Astigmatism occurring in the vertical and horizontal meridian induces less image blur than astigmatism at oblique meridians. In children aged 2 years and older, vertical or horizontal astigmatism of approximately 2.00 dioptre may be amblyogenic, and oblique astigmatism of approximately 1.50 dioptre may be amblyogenic.[1]
hyperopia >+4.50 dioptre
Although mild to moderate hyperopia in the absence of strabismus is not amblyogenic, high hyperopia can cause amblyopia.[1]
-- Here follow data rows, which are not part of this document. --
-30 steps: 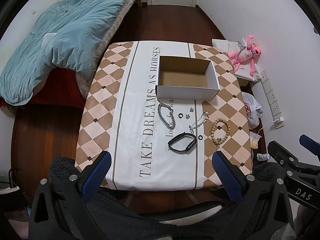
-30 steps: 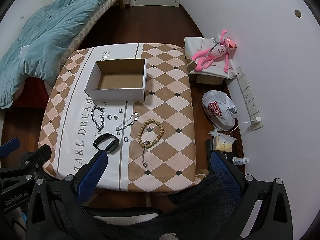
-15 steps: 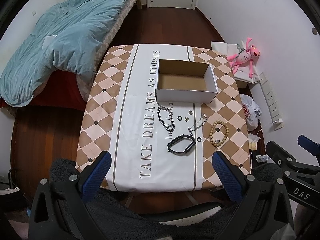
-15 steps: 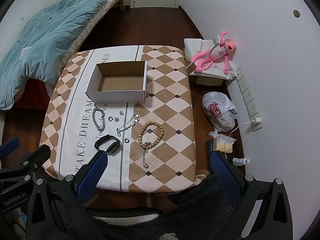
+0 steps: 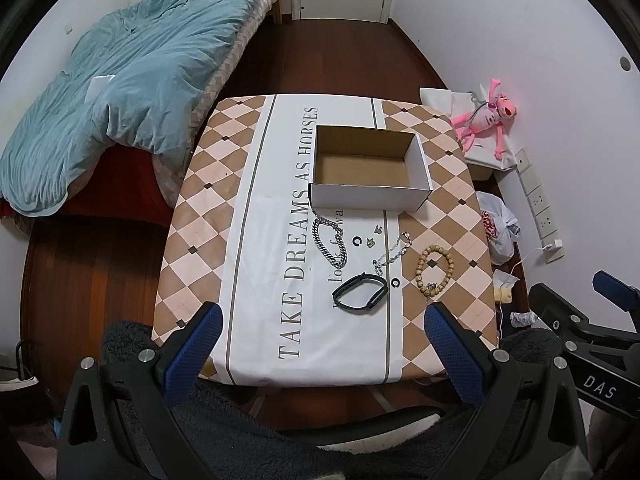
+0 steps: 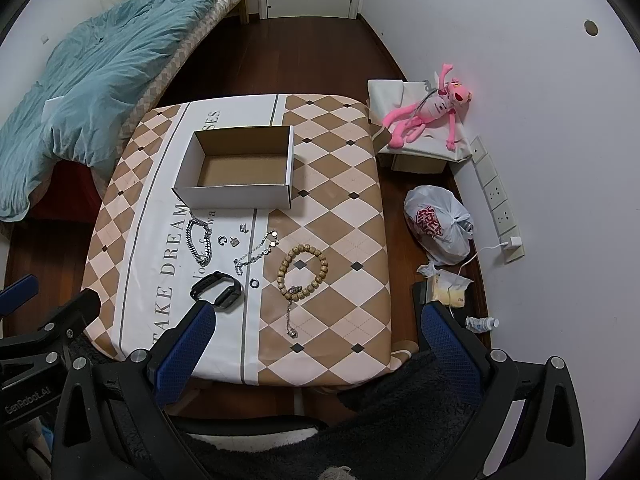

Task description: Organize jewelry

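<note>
An open, empty cardboard box (image 5: 370, 168) (image 6: 240, 172) stands on the table. In front of it lie a thick silver chain (image 5: 330, 240) (image 6: 199, 240), a thin silver bracelet (image 5: 394, 250) (image 6: 256, 250), a black wristband (image 5: 360, 292) (image 6: 218, 289), a wooden bead bracelet (image 5: 436, 270) (image 6: 303, 270), a small pendant chain (image 6: 291, 318) and a few small rings and charms (image 5: 370, 240). My left gripper (image 5: 324, 354) and right gripper (image 6: 312, 354) are both open and empty, held high above the table's near edge.
The table wears a checked cloth (image 5: 208, 216). A bed with a teal duvet (image 5: 120, 80) is to the left. On the right floor are a pink plush toy (image 6: 424, 116), a plastic bag (image 6: 438, 224) and a power strip (image 6: 498, 200).
Both grippers have drawn slightly back and up, so the table looks a little smaller and lower in the views. Nothing on the table has moved.
</note>
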Motion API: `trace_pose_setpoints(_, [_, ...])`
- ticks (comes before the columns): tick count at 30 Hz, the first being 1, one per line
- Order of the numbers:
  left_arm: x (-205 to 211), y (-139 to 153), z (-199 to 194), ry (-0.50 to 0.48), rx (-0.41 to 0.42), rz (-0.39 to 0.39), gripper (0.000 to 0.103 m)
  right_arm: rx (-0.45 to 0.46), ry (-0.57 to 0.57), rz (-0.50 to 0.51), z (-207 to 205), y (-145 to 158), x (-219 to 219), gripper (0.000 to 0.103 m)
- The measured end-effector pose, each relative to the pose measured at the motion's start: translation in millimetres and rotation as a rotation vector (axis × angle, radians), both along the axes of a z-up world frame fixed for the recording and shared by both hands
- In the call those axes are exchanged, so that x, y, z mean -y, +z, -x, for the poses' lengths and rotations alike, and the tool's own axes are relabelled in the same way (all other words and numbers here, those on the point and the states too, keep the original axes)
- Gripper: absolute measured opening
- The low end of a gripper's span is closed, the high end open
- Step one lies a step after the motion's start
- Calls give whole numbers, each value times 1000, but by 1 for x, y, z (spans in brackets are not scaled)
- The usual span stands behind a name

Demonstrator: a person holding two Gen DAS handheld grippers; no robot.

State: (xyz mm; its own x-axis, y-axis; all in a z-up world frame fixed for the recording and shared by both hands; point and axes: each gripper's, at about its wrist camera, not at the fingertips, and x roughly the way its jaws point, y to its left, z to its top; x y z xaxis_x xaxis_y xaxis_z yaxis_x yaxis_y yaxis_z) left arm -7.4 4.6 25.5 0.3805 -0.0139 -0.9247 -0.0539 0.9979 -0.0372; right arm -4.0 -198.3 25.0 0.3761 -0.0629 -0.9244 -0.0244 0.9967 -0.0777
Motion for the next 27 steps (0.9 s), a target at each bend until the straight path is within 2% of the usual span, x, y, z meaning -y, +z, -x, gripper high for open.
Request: trace_pose_setpoints(27, [0,3,2,0,9,3,103,7,1,-4,1,5,0,103])
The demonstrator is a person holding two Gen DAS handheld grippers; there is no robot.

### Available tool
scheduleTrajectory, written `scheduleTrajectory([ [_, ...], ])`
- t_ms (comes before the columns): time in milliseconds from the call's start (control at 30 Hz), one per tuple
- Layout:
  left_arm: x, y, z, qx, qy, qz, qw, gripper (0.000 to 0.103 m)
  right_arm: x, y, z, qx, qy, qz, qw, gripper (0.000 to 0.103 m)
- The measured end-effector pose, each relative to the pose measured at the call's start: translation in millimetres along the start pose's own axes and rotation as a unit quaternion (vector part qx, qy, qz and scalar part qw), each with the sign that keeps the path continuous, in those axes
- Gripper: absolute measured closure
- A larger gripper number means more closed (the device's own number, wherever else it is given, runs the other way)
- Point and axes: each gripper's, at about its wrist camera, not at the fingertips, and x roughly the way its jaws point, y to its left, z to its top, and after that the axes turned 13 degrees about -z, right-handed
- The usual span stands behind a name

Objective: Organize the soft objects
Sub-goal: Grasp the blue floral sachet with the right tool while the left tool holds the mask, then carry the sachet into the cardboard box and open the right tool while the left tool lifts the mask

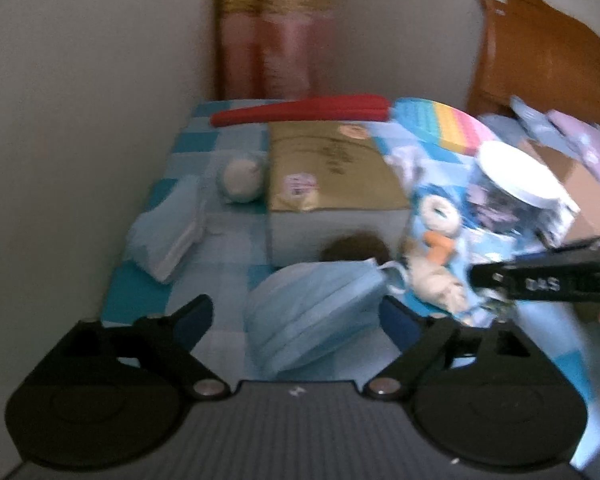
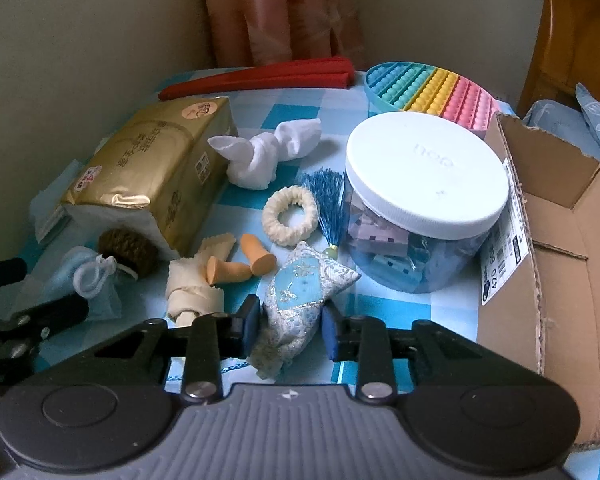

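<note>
Right gripper [image 2: 288,330] pinches brocade sachet [image 2: 300,292], low over checkered cloth [image 2: 400,304]. Left gripper [image 1: 296,316] open around blue face mask [image 1: 312,316], likely untouched; view blurred. Step: gathering. Next: carry sachet rightward into cardboard box [image 2: 540,272].

The tabletop [image 2: 292,114] wears a checked cloth in pale blue, turquoise and white. On it, the tissue pack [image 2: 152,168] is shiny gold, and the folded fan [image 2: 260,76] behind it is red. The sachet [image 2: 300,292] is light blue brocade with silver patterning and a blue tassel [image 2: 326,200]. The jar [image 2: 424,200] has a white lid; the bubble toy [image 2: 432,92] behind it runs blue, teal, yellow, pink. The earplugs [image 2: 240,266] are orange.
</note>
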Motion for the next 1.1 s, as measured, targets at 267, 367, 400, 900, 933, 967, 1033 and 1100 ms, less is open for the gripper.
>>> scheduleTrajectory([
  [267,24,6,16,-0.015,0.012,-0.017,0.9997,0.009,-2,-2,-3,0.003,0.001,0.009,1.000,0.066],
  [367,34,6,13,-0.012,0.033,-0.026,0.9991,0.009,-3,-3,-4,0.002,0.001,0.014,1.000,0.066],
  [400,35,5,11,-0.011,0.044,-0.030,0.9985,0.009,-3,-3,-4,0.001,0.002,0.015,1.000,0.066],
  [900,31,-13,2,0.022,0.068,-0.046,0.9964,0.031,-12,-10,-7,0.002,-0.004,0.020,1.000,0.067],
  [933,30,-15,1,0.024,0.069,-0.043,0.9964,0.035,-13,-11,-7,0.002,-0.005,0.020,1.000,0.067],
  [967,29,-16,0,0.027,0.070,-0.041,0.9963,0.043,-14,-11,-7,0.002,-0.006,0.021,1.000,0.067],
  [1033,25,-19,-2,0.028,0.070,-0.038,0.9964,0.053,-17,-13,-8,0.001,-0.008,0.020,1.000,0.067],
  [1100,21,-22,-5,0.025,0.072,-0.034,0.9965,0.056,-21,-13,-8,-0.003,-0.011,0.022,1.000,0.075],
])
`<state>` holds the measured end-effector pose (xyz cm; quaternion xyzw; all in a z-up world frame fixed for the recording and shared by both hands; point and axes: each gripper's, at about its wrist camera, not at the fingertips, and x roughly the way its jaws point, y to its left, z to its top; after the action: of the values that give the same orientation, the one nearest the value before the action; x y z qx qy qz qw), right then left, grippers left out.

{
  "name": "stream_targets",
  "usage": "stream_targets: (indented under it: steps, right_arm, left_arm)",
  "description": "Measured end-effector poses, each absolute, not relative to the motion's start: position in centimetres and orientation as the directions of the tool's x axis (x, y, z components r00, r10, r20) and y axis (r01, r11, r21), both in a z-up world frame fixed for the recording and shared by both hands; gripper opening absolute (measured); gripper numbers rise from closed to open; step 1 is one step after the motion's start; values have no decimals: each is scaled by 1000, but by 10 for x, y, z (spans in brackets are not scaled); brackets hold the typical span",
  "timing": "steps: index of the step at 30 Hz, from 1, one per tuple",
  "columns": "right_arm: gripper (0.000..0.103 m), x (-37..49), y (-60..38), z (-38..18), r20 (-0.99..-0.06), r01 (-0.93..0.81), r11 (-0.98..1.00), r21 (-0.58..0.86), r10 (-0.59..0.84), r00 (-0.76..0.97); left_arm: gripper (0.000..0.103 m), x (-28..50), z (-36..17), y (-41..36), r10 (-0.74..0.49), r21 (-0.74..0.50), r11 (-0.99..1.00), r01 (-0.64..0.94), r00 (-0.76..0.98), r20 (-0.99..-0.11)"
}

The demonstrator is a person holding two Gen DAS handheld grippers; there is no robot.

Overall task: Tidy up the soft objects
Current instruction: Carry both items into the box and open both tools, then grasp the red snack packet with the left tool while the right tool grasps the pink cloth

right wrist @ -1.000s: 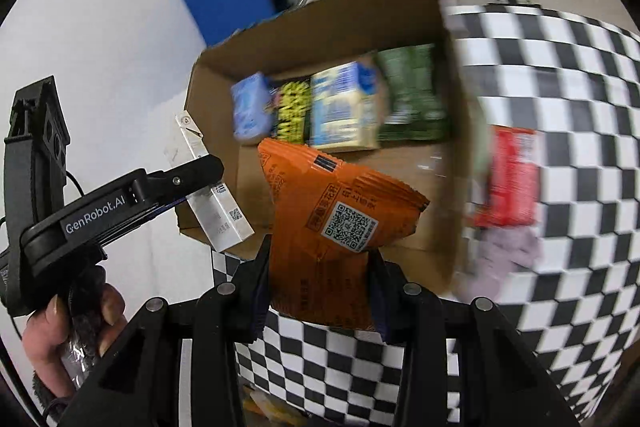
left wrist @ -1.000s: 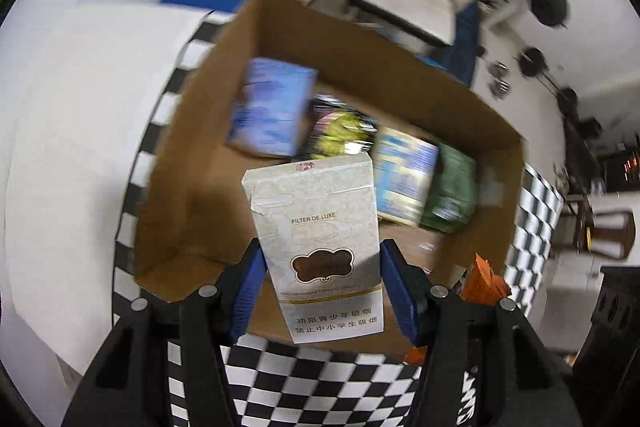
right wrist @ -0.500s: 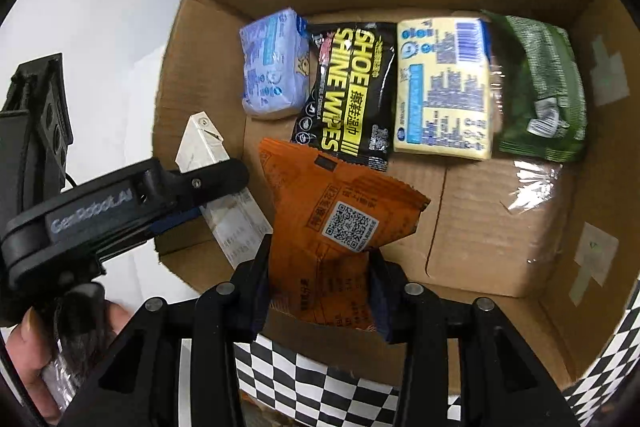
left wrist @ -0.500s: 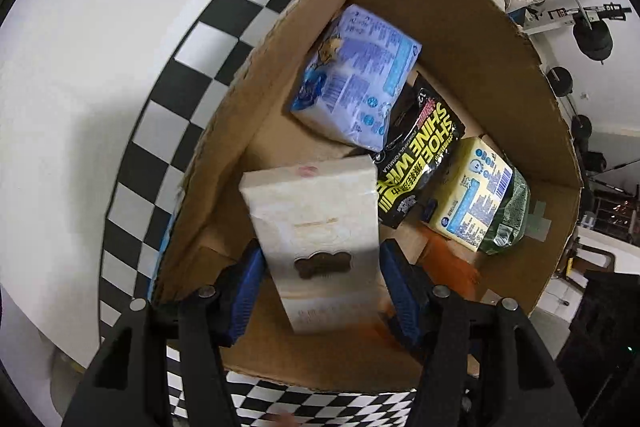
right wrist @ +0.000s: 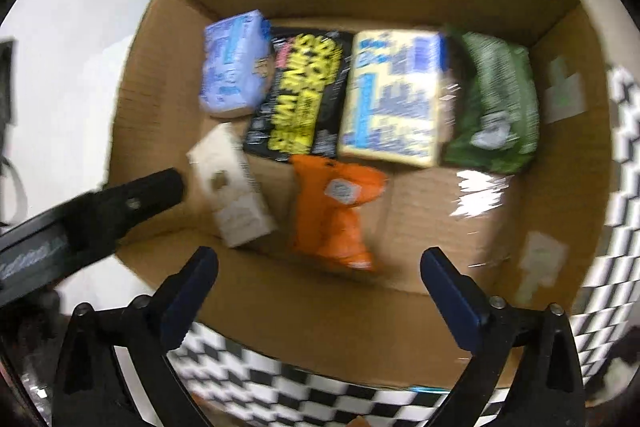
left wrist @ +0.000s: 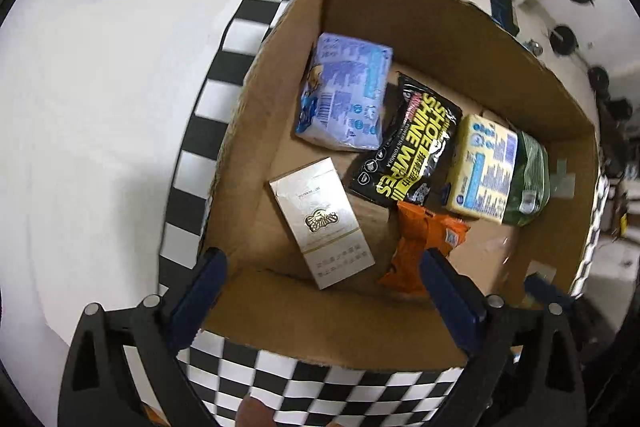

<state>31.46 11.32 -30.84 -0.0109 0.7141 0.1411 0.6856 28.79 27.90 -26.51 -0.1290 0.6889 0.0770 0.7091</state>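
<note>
My left tongs (left wrist: 322,277) are released, empty, above the cardboard box (left wrist: 420,27); right tongs (right wrist: 318,277) likewise spread. Below: white carton (left wrist: 322,223) near left on the box floor, orange packet (left wrist: 424,247) beside it. Far row: blue pack (left wrist: 344,103), black wipes (left wrist: 412,151), yellow pack (left wrist: 480,175), green pack (left wrist: 528,183).

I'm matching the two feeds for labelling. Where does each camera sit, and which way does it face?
Left wrist: rides the left gripper, looking down into the cardboard box; its own open fingers show.
Right wrist: rides the right gripper, looking down into the same box from the near rim; open fingers show, plus the left gripper's arm.
Shared: white carton, orange packet, shoe wipes.
</note>
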Motion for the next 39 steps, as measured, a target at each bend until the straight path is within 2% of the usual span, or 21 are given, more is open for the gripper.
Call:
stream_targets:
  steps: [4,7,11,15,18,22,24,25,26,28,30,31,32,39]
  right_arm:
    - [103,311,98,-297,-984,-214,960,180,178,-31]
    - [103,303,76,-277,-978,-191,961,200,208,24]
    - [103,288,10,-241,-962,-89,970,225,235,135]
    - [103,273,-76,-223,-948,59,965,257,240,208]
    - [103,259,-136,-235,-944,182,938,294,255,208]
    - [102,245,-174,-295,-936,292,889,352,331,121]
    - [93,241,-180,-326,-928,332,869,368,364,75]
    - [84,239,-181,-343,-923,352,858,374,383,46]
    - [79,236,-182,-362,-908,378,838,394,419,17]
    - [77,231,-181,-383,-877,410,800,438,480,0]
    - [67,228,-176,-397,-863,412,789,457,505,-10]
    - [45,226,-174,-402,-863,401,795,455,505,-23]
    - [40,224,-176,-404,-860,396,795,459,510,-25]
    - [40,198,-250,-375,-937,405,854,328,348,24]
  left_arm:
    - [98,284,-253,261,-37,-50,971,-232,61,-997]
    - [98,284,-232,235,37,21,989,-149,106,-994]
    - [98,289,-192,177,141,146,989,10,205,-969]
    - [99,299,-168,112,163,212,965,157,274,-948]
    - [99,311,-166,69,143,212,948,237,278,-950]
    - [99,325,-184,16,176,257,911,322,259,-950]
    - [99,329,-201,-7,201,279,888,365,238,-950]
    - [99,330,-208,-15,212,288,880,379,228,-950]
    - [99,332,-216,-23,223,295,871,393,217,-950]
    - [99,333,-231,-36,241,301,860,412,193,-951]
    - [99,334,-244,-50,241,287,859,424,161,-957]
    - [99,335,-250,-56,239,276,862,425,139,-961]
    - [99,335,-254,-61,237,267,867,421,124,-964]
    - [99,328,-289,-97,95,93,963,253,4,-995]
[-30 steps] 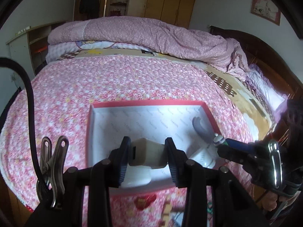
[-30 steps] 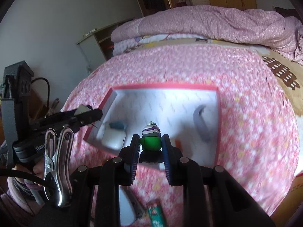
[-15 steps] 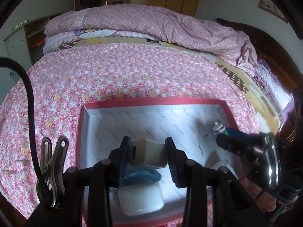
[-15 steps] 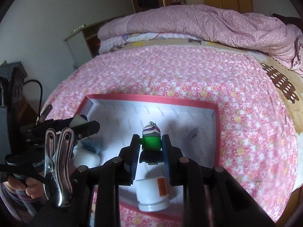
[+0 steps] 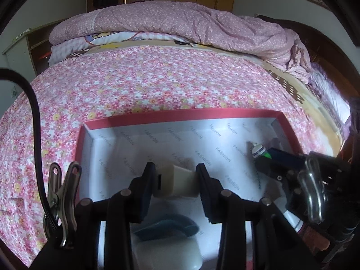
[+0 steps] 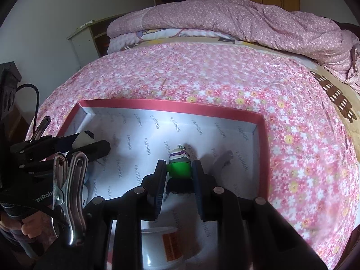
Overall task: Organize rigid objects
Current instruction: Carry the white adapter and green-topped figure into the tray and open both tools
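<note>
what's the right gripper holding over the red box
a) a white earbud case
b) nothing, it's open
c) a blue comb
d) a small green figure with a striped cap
d: in the right wrist view the right gripper is shut on the green figure, striped cap on top, above the white lining of the red box.

The white case near the red box's front wall is cut off by the left gripper's frame. The white jar hides partly behind the right gripper, its orange label blurred.
</note>
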Demonstrator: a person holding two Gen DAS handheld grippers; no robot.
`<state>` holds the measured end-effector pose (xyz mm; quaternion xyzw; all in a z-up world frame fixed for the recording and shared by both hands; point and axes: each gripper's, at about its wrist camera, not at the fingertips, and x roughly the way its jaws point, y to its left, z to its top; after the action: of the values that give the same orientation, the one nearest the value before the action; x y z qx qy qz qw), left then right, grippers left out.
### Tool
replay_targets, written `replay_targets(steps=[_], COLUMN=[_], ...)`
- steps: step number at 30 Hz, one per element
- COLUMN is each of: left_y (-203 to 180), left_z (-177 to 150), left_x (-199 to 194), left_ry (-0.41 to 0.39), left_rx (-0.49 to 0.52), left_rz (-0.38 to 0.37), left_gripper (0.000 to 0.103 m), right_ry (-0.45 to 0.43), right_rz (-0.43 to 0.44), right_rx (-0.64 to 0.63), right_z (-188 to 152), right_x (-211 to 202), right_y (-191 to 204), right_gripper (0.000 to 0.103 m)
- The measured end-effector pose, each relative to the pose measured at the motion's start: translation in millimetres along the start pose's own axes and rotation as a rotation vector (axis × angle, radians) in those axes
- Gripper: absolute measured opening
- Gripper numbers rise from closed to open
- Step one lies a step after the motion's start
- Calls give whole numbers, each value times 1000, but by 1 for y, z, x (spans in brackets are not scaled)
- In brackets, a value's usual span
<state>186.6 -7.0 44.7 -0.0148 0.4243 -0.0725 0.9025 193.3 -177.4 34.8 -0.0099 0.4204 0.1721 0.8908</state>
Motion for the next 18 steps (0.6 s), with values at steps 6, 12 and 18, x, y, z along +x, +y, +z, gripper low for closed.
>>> replay_targets(steps=[6,12,18], left_y=[-3,-2,3], left_z=[4,8,6], left_x=[1,-1,-10], left_ry=[-16,-29,2], left_rx=[6,11,-13], left_rz=[31,64,-3], left_gripper=[39,50,55], right_ry=[-3,-37,-51], right_rz=[6,20,79], right_rx=[20,21,29], right_z=[3,4,5], right_x=[2,-8,-19], right_y=[-4,0,3], right_gripper=[24,25,47])
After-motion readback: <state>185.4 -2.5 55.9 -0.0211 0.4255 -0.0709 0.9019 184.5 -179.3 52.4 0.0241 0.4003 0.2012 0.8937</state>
Although ciliary muscles in childhood are powerful and can focus the lens of the eye many dioptres, children may not completely bring images into focus if exceptional focusing effort is required. A hyperopic child may be perfectly content seeing the world slightly blurred, and the chronic defocus can lead to amblyopia.
myopia >-3.00 dioptre
High myopia is better tolerated than high hyperopia because those with high myopia still have a focal point near where they can see clearly with no focusing effort. Infants and toddlers are initially more interested in the near world than the distant world, so their visual development is usually unaffected by myopia. However, high myopia has a very near focal point, which may be impractical (e.g., at -10.0 dioptre myopia the focal point is at 10 cm, and even an infant or a toddler may not get enough visual stimulation focusing on objects so close to the surface of the eye).
Practice guidelines include myopia of ≥-3.00 dioptre as potentially amblyogenic.[1]
developmental delay
Amblyopia may occur more commonly among children with developmental delay.[1] These children may be unable to co-operate with visual acuity testing in a paediatrician’s office or during school or community-based vision screenings. If they cannot be screened, they should be referred to a paediatric ophthalmologist or optometrist for a complete evaluation.